■ Task directions
Print the data that follows exactly as it stands, from its first line through the line containing "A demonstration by", and stop there.

[[ Available records open ]]

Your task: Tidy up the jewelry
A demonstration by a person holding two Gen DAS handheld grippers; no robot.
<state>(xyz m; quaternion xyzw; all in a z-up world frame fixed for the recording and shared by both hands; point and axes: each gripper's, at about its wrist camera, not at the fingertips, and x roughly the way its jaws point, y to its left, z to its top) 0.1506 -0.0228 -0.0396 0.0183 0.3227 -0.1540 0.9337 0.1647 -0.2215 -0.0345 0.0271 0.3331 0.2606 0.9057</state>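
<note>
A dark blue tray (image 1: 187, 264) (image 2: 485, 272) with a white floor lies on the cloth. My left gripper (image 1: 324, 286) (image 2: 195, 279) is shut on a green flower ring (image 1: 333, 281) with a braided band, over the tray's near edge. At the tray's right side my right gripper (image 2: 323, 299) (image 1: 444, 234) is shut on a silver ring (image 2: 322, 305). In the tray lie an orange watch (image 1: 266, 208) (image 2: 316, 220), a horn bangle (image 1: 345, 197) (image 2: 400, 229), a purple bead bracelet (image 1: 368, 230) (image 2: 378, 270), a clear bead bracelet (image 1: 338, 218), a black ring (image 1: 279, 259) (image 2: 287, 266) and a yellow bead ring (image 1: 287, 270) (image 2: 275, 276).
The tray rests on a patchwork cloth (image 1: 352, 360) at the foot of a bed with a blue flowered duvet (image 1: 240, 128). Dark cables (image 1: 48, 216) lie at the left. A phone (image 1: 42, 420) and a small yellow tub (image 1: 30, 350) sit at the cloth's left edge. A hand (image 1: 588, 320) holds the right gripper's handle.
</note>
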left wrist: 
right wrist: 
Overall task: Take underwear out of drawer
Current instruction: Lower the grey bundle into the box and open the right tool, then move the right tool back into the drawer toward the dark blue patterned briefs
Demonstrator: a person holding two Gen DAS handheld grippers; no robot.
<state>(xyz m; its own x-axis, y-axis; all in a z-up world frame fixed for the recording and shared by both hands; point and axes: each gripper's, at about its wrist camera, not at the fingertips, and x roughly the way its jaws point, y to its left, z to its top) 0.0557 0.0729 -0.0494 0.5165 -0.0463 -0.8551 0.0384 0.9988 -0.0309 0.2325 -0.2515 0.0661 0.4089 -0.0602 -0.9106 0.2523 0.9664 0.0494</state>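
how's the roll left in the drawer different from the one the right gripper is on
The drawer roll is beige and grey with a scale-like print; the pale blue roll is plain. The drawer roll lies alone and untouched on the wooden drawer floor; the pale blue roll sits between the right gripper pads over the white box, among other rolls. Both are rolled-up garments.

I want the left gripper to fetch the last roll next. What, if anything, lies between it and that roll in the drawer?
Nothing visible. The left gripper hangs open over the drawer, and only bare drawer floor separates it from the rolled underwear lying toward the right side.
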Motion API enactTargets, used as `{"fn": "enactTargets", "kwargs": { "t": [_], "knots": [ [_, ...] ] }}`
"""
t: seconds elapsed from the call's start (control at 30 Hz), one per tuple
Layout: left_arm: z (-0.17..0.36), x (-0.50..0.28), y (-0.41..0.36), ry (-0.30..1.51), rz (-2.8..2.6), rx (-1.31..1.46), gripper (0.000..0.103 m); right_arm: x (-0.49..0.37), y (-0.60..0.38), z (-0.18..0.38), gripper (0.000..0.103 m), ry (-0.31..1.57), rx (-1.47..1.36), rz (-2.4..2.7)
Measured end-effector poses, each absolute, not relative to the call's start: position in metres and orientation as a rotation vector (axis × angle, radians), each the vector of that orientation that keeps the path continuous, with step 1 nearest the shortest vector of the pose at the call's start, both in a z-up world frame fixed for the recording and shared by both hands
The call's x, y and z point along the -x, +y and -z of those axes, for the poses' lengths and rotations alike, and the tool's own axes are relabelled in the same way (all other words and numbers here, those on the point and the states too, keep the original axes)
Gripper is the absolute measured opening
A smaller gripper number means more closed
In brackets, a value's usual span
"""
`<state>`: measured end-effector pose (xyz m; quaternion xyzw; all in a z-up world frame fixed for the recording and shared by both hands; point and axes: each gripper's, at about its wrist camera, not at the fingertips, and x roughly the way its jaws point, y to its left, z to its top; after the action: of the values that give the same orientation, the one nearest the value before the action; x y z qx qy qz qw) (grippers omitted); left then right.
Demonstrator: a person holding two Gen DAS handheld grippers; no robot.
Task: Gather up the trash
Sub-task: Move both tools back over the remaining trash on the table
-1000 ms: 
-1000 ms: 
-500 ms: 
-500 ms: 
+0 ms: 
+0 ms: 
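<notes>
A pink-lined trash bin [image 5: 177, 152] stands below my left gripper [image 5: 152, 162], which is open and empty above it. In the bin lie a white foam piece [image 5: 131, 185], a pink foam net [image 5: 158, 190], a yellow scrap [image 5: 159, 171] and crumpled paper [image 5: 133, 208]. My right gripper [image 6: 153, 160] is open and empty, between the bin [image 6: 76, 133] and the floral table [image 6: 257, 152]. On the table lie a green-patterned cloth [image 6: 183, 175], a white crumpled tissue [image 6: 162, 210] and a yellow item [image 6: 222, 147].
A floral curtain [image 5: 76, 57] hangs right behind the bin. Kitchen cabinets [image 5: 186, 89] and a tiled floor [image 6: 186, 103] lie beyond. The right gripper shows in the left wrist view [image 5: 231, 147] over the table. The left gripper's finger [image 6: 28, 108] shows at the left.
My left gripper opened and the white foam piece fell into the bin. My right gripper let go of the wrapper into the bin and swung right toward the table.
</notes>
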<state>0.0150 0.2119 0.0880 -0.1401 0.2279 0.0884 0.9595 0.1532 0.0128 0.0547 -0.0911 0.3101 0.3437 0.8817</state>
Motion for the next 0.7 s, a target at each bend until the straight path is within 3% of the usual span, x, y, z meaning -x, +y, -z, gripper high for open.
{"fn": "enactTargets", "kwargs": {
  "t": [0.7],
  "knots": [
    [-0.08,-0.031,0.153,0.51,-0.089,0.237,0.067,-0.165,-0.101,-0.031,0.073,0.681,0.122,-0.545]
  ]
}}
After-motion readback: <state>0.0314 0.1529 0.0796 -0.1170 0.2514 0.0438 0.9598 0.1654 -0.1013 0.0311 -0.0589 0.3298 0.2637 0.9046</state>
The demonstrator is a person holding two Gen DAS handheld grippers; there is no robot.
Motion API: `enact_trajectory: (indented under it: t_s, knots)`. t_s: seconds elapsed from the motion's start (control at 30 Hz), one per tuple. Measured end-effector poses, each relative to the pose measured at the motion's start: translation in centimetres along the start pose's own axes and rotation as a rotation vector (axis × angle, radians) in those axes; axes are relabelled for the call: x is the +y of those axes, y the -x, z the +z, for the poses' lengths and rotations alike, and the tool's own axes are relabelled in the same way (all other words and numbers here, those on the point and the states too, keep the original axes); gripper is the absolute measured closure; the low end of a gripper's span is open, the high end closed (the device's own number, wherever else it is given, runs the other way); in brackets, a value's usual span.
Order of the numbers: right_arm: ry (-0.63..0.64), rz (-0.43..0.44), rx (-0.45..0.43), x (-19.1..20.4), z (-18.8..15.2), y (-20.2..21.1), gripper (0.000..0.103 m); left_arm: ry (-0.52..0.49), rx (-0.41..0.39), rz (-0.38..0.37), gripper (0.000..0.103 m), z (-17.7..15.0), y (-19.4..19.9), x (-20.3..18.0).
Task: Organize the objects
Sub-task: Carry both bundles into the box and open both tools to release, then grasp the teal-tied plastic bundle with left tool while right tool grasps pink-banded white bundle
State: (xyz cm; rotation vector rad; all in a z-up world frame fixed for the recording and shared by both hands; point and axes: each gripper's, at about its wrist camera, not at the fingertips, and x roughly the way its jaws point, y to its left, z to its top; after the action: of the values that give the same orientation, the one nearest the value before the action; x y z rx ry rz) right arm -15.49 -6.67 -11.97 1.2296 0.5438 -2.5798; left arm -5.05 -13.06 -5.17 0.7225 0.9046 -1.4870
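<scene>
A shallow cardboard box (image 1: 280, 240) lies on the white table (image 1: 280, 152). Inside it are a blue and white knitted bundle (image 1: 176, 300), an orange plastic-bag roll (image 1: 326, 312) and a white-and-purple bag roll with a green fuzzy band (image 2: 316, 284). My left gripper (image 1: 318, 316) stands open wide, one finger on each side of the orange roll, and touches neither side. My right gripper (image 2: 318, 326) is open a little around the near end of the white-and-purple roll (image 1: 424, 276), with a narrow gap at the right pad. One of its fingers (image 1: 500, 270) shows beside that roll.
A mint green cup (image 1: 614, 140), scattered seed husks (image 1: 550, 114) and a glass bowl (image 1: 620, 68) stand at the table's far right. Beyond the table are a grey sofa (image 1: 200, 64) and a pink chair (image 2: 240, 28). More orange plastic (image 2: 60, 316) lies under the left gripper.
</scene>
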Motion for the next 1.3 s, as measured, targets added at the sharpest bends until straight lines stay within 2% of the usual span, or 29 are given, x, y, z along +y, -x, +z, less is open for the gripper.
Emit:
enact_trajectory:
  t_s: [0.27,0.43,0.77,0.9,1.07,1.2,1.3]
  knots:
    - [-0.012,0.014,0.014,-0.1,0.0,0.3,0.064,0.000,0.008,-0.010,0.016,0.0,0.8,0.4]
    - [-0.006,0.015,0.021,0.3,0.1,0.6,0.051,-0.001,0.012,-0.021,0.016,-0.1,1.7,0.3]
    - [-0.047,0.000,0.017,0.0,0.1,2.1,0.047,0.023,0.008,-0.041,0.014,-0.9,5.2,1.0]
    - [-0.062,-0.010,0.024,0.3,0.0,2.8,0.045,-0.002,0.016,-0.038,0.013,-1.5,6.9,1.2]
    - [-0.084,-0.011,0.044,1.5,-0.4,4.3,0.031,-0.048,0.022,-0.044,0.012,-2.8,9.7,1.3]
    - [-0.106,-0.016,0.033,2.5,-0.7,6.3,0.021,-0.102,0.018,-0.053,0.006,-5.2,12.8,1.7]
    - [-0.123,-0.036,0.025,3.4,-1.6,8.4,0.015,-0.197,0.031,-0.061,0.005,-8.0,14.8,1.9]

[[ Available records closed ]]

■ Response
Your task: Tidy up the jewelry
A demonstration by a person holding two Gen DAS handheld grippers; no robot.

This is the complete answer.